O legado de Obama
Três elementos que marcaram fortemente sua presidência ao final de dois mandatos: a questão racial, o contexto internacional e seu caráter
Obama chegou finalmente à Espanha, embora com um programa encurtado pelos terríveis acontecimentos de Dallas. Trata-se de uma visita amplamente buscada pela diplomacia no final do calendário de um presidente que já está de saída após dois mandatos que entrarão para a história, não apenas pelos incontestáveis êxitos, que foram muitos − embora, como é natural, também tenha deixado problemas por resolver −, mas também pela coincidência, sob seu mandato, de três elementos que marcaram fortemente sua presidência: a questão racial, o contexto internacional e seu caráter.
Quanto ao primeiro, a chegada de um presidente de origem afro-americana à Casa Branca já significou − por si só, independentemente de suas políticas − um histórico divisor de águas. Embora a questão racial, como demonstraram os distúrbios recentes, continue estando muito presente, a presidência de Obama acaba com o pecado original da democracia norte-americana: um país que se emancipou como colônia com base no princípio do governo do consentimento, mas ao mesmo tempo praticou, primeiro, a escravidão e depois, a discriminação racial com uma naturalidade incompatível com seus valores fundacionais. A chegada de Obama à Casa Branca foi o ponto culminante de um longo processo de emancipação da minoria afro-americana que se seguiu à Guerra Civil e passou pela conquista dos direitos civis nos anos sessenta do século 20.

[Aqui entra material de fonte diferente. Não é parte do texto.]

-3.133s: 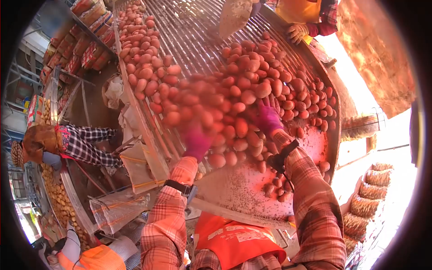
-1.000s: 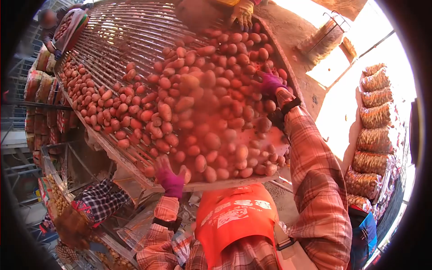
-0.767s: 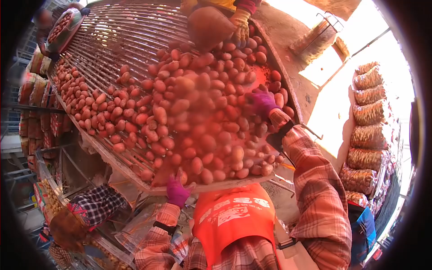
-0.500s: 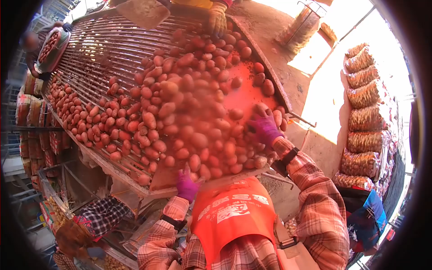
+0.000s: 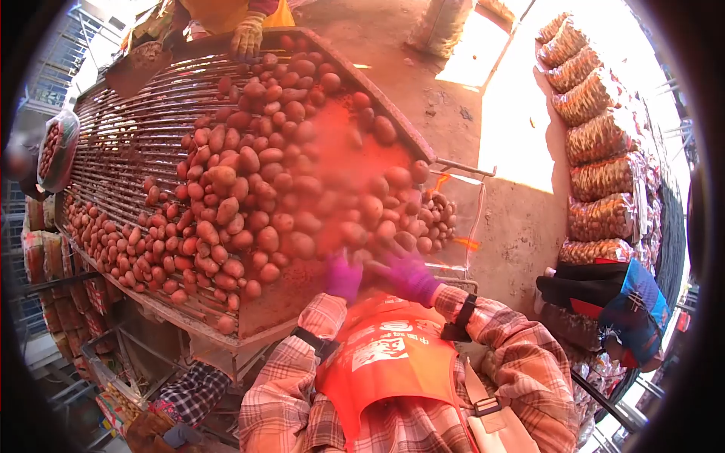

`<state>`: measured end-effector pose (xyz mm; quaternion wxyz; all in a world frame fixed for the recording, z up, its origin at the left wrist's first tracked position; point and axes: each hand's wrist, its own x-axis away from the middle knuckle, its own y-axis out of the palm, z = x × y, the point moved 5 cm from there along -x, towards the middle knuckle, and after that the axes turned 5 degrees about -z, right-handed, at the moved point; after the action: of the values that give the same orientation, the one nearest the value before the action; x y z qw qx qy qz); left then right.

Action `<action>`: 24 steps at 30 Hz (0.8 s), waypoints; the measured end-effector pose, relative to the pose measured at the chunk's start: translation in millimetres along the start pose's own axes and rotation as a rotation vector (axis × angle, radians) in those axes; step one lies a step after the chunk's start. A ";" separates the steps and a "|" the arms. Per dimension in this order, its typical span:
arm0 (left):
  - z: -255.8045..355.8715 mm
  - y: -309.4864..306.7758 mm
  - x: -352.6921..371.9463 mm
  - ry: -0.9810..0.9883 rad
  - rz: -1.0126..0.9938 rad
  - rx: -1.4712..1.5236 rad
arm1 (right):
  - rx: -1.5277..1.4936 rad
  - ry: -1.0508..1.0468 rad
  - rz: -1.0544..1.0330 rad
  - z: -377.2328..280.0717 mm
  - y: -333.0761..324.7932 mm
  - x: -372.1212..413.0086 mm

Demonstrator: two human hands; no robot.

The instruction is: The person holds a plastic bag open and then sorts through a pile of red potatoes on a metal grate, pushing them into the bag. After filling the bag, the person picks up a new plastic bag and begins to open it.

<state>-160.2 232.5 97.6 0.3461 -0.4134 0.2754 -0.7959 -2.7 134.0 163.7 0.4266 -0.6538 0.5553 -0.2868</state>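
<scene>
Both my hands wear purple gloves at the near end of the slatted metal sorting table [image 5: 272,332]. My left hand [image 5: 343,278] is against the near edge of the potato pile, fingers pointing forward and a little blurred. Close to its right, my right hand [image 5: 408,273] reaches with outstretched fingers to the potatoes [image 5: 370,208] at the table's end; neither hand is closed round one. Beyond the right corner, more potatoes [image 5: 438,219] show inside what looks like a clear bag. Reddish haze blurs the middle of the pile.
Another person's gloved hand [image 5: 248,36] rests at the far edge of the table. A filled bag of potatoes [image 5: 58,151] stands at the left end. Full net sacks [image 5: 600,177] line the right side, near a blue cloth item [image 5: 638,302]. A metal bar [image 5: 467,167] juts from the table corner.
My right hand has come back and left towards my body, and my left hand has moved right, so they are close together. Potatoes have shifted towards the right end; the view has turned.
</scene>
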 end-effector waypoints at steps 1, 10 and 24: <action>14.4 3.1 -3.0 0.017 -0.016 0.007 | 0.026 0.013 -0.009 10.6 -1.4 2.8; 71.1 -25.8 -21.1 0.450 0.114 0.610 | 0.280 0.213 0.212 103.0 -52.6 -43.4; -245.5 -170.6 59.1 -0.473 0.635 -0.020 | 0.097 -0.064 -0.050 -45.1 43.9 -418.2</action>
<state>-448.4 327.8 124.5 0.6251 -0.4829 0.3098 -0.5292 -153.6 528.3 187.7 0.4680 -0.6550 0.5102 -0.3028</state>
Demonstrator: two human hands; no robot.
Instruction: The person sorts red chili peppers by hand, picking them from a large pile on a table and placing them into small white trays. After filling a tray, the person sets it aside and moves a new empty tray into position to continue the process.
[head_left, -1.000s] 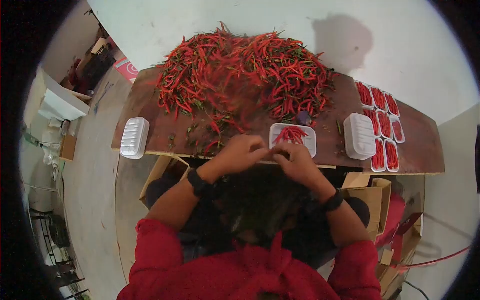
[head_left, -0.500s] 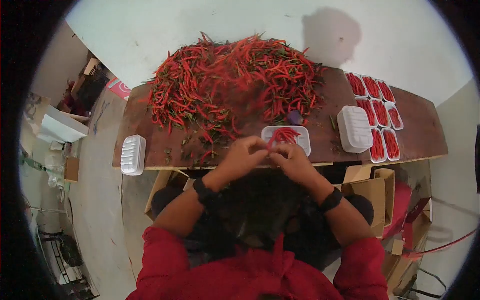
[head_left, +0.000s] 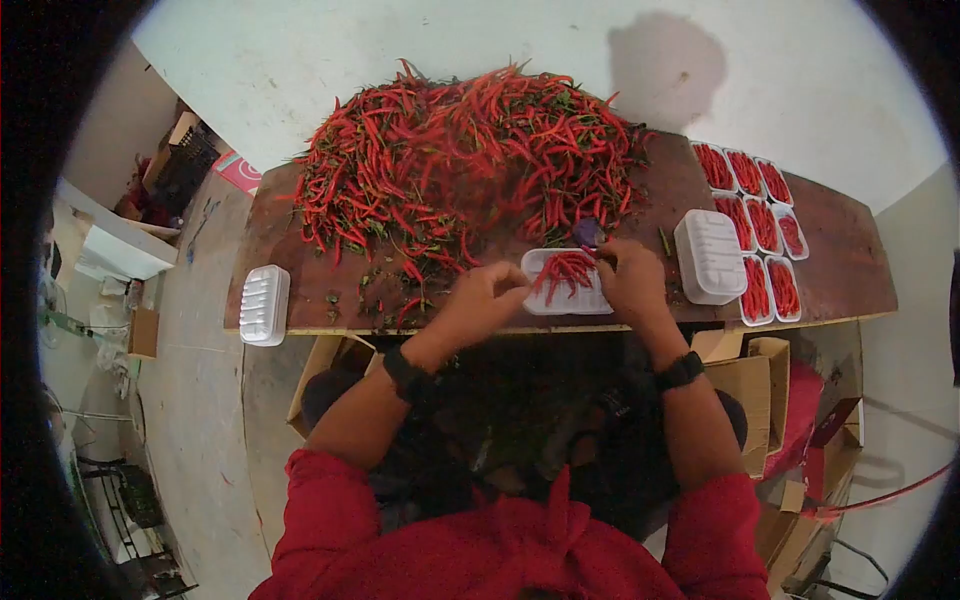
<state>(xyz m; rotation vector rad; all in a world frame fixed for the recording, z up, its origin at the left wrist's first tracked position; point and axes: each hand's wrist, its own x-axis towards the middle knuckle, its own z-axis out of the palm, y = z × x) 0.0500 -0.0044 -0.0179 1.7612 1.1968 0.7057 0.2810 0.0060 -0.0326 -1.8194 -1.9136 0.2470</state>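
Note:
A white foam tray (head_left: 600, 300) holds a loose bunch of red chillies (head_left: 565, 272) near the table's front edge. My left hand (head_left: 490, 297) is at its left side, fingers curled in toward the thumb; whatever they may hold is hidden. At the tray's right side, my right hand (head_left: 636, 282) has its fingertips pinched near the upper right corner. What is in that pinch is too small to make out. Just beyond those fingertips lies a small purple object (head_left: 587, 232). Behind the tray rises a large heap of red chillies (head_left: 450, 150) with green stems.
Stacked empty white trays (head_left: 708, 256) stand right of my right hand. Farther right, several filled trays (head_left: 758, 222) sit in rows. Another tray stack (head_left: 265, 305) is at the table's left front corner. Cardboard boxes (head_left: 745, 385) are under the table at right.
My hands, together over the tray's front edge before, have parted. The right moved up and right toward the purple object; the left shifted slightly left. The chillies in the tray now lie more exposed.

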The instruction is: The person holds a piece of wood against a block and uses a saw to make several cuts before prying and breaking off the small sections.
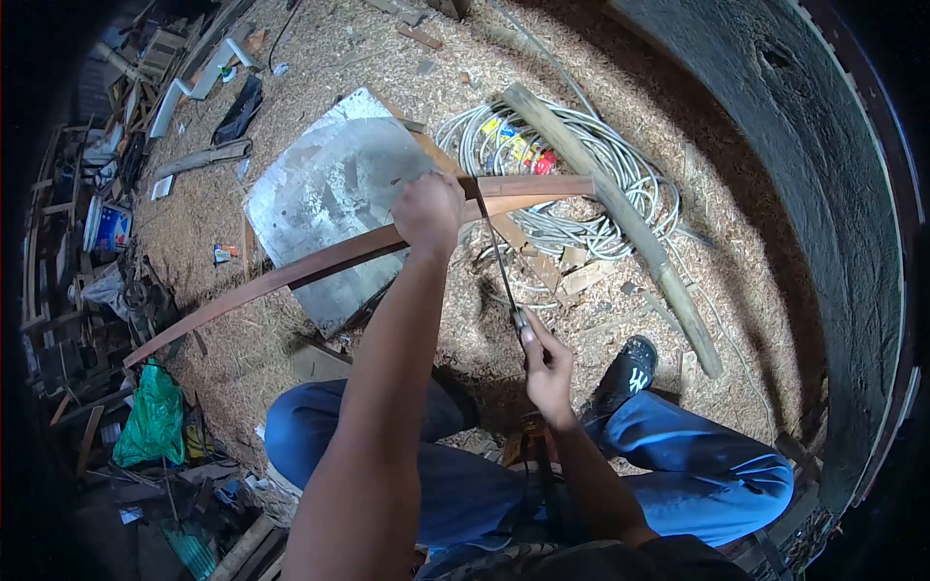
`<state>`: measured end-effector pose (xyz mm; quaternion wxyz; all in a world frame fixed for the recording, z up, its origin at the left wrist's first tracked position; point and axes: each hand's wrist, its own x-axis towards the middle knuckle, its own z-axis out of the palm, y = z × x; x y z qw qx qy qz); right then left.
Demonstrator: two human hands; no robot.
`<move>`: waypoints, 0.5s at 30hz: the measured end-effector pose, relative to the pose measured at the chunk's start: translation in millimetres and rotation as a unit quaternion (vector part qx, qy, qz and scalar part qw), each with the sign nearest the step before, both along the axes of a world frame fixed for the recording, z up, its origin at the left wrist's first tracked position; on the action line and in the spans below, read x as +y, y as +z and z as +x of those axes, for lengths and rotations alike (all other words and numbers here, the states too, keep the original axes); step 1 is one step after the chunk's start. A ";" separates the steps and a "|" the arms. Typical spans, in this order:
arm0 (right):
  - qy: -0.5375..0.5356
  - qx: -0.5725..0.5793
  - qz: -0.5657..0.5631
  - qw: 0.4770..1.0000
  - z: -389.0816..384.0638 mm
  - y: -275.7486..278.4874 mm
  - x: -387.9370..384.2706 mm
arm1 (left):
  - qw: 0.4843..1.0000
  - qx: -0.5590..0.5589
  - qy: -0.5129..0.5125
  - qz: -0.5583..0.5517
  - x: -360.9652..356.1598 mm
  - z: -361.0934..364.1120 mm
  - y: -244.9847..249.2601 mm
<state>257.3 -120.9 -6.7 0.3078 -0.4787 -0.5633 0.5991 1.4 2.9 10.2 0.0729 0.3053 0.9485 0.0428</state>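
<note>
My left hand (429, 211) is closed around a long reddish-brown wooden strip (291, 274), which slants from the lower left up to the right. My right hand (550, 366), lower and nearer my body, grips a long thin dark blade-like tool (503, 263). Its far end crosses the strip just right of my left fist; whether it has cut in cannot be made out. Under the strip's right part shows a lighter orange-brown piece of wood (528, 202). Beneath my left hand lies a worn grey metal-looking sheet (325, 184).
A coil of grey cable (644, 184) lies beyond, with a rough wooden pole (620, 208) across it. Small wood offcuts (584, 277) rest on the shavings-covered ground. Scrap wood and a green plastic bag (152, 418) fill the left side. A dark curved wall (823, 155) stands at right.
</note>
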 end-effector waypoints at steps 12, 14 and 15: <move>0.032 -0.010 -0.024 0.999 -4.9 28.4 15.9 | 1.000 0.023 -0.011 0.008 3.5 0.7 -1.0; 0.022 -0.009 -0.059 0.998 -12.4 34.1 20.7 | 0.998 0.045 -0.025 0.024 2.2 -0.8 -6.2; 0.015 -0.012 -0.058 0.998 -26.3 33.7 30.6 | 0.998 0.044 -0.027 0.020 1.8 -1.3 -5.7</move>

Quanto ao segundo elemento, a presidência de Obama não só reconciliou os norte-americanos com sua história de divisões raciais, como também abriu caminho para uma profunda reconfiguração da posição e da imagem dos EUA no mundo. Depois dos desastrosos mandatos de seu predecessor, George W. Bush, que lhe deixou um rosário de conflitos bélicos e tensões geopolíticas, Obama orientou sua presidência a partir do empenho em restaurar a posição de seu país como líder natural, aliado confiável e parceiro exemplar. Embora não tenha tido tanto sucesso quanto pretendia − em grande parte por causa de outros −, se há algo que tem caracterizado sua presidência, é o desejo de dissipar qualquer sinal de confronto com o mundo muçulmano, mas também o desejo de evitar dinâmicas de guerra fria − ou quente − com a Rússia, a China ou o Irã. Como a Espanha pôde comprovar, os EUA continuam sendo, com Obama, um parceiro exigente, mas respeitoso e leal.
Por último, é preciso destacar seu caráter excepcional. Cerebral e natural ao mesmo tempo, ele deu à sua presidência um tom que será difícil imitar. Situou-se acima das disputas partidárias, sem se endeusar nem entrar em confronto com seus inimigos. Ao mesmo tempo, é preciso celebrar o fato de que, apesar de sua popularidade, nunca cedeu à tentação do populismo, tão comum nestes dias. Ao contrário de outros líderes, dominados por seus egos e pelo mero desejo de aumentar seu poder, Obama o utiliza de maneira firme, mas pragmática, para impulsionar as políticas e valores que, a seu ver, promovem e inspiram um país melhor. Essa forma profundamente honesta de entender a política é seu melhor legado.